Hurricanes, Sandy, and Business Interruption Insurance Policies

by Charles A. Yuen on November 6, 2012

Policyholders are likely to file many business interruption insurance claims as a result of the destruction associated with Sandy.  They should try to understand the coverage and recognize how carriers will try to limit their recovery.

In order to incur a business interruption loss, an insured typically must suffer a loss of income from a disruption of business operations.  This disruption may be from a physical loss or damage to the insured’s own property, as a result of a covered cause of loss.  Where an insured’s operations are disrupted by a supplier, “contingent business interruption” provisions may provide additional coverage.  Policies may also cover business interruption simply as a consequence of government action, or as a preventative measure.
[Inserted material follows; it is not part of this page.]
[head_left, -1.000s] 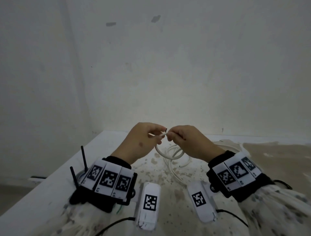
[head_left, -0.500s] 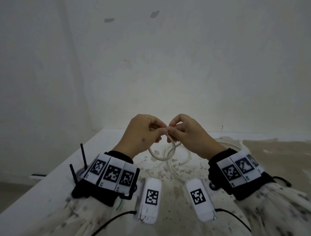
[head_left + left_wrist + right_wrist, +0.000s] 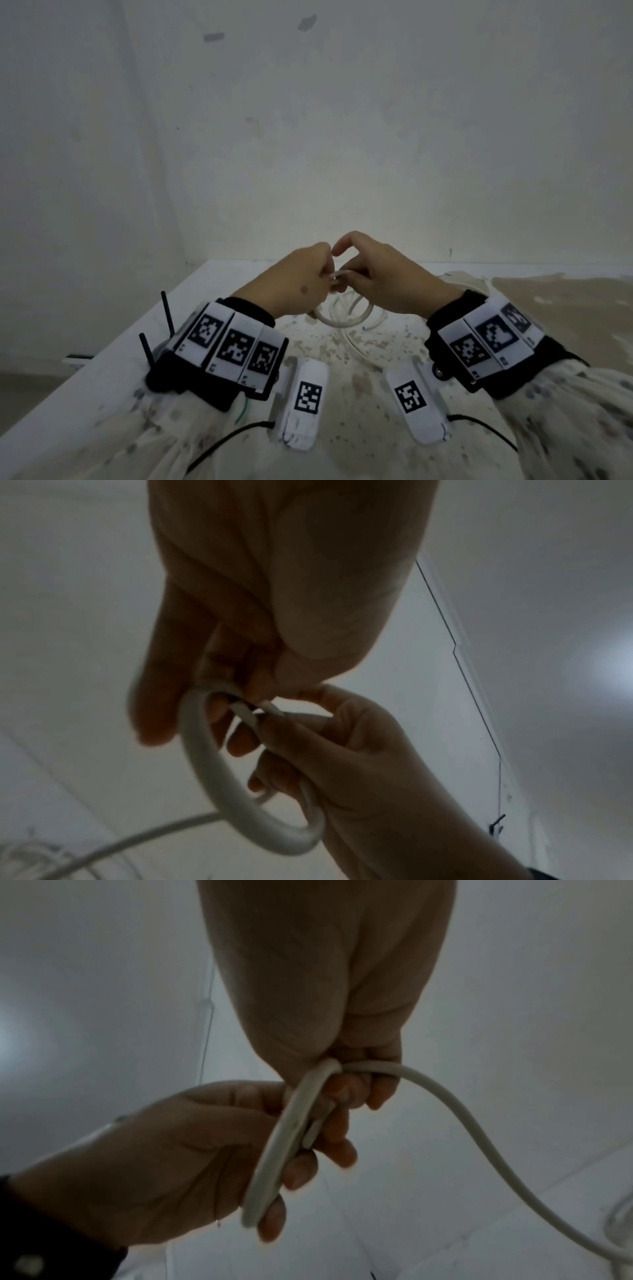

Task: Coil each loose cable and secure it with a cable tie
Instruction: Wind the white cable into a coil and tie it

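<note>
Here the left hand (image 3: 301, 277) and the right hand (image 3: 380, 274) meet above the middle of the worktop (image 3: 102, 359), knuckles toward the camera, both raised clear of the surface. Between them hangs a white cable (image 3: 337, 320) bent into a small loop, whose lower arc shows below the hands at about 6 o'clock from where they touch. In the left wrist view the left fingers (image 3: 161, 696) curl round the top of the loop (image 3: 219, 772), and the right fingers pinch a thin white strip, seemingly the cable tie (image 3: 245, 712), just inside the loop at 12 o'clock; whether it passes round the cable I cannot tell. In the right wrist view the right fingers (image 3: 363, 1088) close on the cable where its free length leaves toward 4 o'clock, while the left fingers wrap the loop edge-on. More white cable (image 3: 356, 346) lies loose on the stained worktop beneath the hands. Both wrists carry black bands with square markers.
</note>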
Coverage typically begins following a waiting period, such as 72 hours.  Coverage continues for the length of time it takes to repair, rebuild, or replace the damaged or destroyed property.  Electrical outages, such as those caused by Sandy, may delay resumption of full business operations.

Before making payments, carriers will review their policy exclusions and causation provisions.  Flood may be an excluded cause of loss, or recovery for flood damage may be subject to a low coverage limit.  Insurers may try to characterize damage as resulting from flood.  Policyholders may want to preserve evidence that damage resulted from another covered cause of loss, such as wind, or perhaps from wind-driven-rain.
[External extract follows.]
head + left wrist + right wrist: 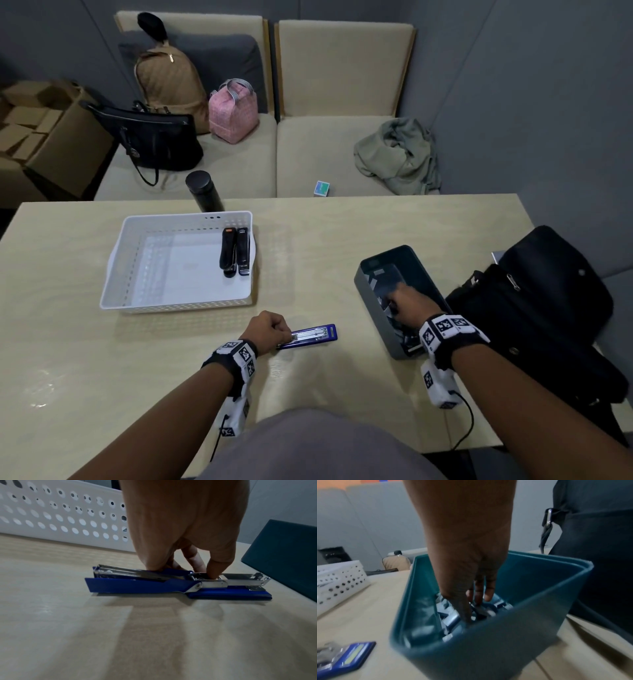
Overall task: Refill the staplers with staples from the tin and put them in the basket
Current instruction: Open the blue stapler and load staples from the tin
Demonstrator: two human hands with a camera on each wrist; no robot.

While reviewing their physical losses, policyholders should be generally aware that case law typically supports a narrow construction of policy exclusions.  For example, New Jersey courts have held that a peril-related exclusion may apply only if it is an “efficient proximate cause” of a loss.  This may permit coverage where the exclusion may, at a first and limited glance, seem to apply.
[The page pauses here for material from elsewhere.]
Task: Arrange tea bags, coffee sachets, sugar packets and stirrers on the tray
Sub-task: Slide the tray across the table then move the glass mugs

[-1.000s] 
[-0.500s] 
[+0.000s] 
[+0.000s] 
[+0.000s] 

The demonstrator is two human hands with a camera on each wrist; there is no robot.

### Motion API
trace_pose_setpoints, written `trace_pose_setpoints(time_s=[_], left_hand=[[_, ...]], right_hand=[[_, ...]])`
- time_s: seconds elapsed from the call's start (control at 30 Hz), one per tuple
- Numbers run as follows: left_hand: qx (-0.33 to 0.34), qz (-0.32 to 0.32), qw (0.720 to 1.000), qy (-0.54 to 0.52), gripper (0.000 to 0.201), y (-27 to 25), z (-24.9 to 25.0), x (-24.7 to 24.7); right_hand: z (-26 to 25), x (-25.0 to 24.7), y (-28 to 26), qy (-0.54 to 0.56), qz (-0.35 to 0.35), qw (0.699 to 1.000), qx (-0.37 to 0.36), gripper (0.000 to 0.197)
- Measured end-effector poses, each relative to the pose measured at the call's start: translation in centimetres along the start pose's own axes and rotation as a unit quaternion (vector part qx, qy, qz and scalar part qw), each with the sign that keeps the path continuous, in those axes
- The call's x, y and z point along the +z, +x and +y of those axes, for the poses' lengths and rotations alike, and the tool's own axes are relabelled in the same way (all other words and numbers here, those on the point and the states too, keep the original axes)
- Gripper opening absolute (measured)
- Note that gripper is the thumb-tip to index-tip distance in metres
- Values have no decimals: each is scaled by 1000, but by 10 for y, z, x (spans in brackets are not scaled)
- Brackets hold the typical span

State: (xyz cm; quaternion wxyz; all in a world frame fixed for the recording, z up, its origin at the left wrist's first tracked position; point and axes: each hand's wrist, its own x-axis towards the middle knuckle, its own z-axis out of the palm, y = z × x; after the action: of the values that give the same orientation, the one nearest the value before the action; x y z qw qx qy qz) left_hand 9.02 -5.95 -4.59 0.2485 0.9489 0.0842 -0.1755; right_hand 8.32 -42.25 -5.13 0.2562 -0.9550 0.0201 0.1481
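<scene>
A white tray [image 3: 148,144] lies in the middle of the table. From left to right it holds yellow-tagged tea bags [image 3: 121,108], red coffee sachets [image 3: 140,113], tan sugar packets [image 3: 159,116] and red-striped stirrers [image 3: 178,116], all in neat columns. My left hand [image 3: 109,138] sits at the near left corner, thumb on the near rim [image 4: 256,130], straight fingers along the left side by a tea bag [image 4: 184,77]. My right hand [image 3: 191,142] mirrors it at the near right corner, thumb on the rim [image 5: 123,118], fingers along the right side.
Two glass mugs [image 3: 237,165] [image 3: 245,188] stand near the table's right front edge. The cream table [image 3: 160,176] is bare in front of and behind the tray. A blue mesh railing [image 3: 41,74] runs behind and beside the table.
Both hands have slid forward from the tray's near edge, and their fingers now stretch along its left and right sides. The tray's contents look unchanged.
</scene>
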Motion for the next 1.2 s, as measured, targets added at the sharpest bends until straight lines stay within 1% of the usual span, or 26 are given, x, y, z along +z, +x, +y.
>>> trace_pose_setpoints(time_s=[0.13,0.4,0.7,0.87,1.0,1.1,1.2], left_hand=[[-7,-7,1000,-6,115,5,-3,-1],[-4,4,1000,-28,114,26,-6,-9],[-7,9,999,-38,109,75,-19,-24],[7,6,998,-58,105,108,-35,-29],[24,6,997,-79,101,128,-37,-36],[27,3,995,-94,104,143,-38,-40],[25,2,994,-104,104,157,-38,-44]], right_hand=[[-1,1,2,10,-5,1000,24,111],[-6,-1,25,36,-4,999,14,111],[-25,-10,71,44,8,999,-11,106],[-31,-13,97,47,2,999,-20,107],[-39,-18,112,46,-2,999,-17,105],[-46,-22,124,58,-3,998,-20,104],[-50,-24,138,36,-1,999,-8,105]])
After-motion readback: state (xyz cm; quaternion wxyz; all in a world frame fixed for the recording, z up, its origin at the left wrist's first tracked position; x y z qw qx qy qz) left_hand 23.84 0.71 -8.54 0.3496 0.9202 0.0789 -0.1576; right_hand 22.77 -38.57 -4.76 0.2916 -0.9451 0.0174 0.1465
“Thus, an insured is normally afforded coverage where an included cause of loss is either the first or last step in the chain of causation which leads to the loss.”  (Puhlovsky v. Rutgers Cas. Ins. Co. (N.J. App. Div. 2012)).  Thus, even where water damage was excluded, New Jersey appellate courts have found flood damage covered (a) where vandals caused the flood and (b) where a sump pump hose broke and caused the flood. (Id.)  Evidence concerning the chain of causation for items of physical loss should be reviewed in the context of any potentially applicable policy exclusions.

Carriers and their policyholders will also review the policy “triggering” requirements, such as whether suspension of the policyholder’s business may be partial or must be total.  They will also be looking for evidence of appropriate restoration periods, as well as appropriate historical and market evidence which may bear upon calculations of lost income.  Many will promptly retain forensic accountants to analyze the expenses.

During the adjustment period, there exist competing goals.  Businesses, of course, want their claims adjusted promptly and fully.  Insurers want reasonably complete information from insureds prior to committing to payments.  They also need to substantiate their payments in order to preserve their rights to recover from their reinsurers.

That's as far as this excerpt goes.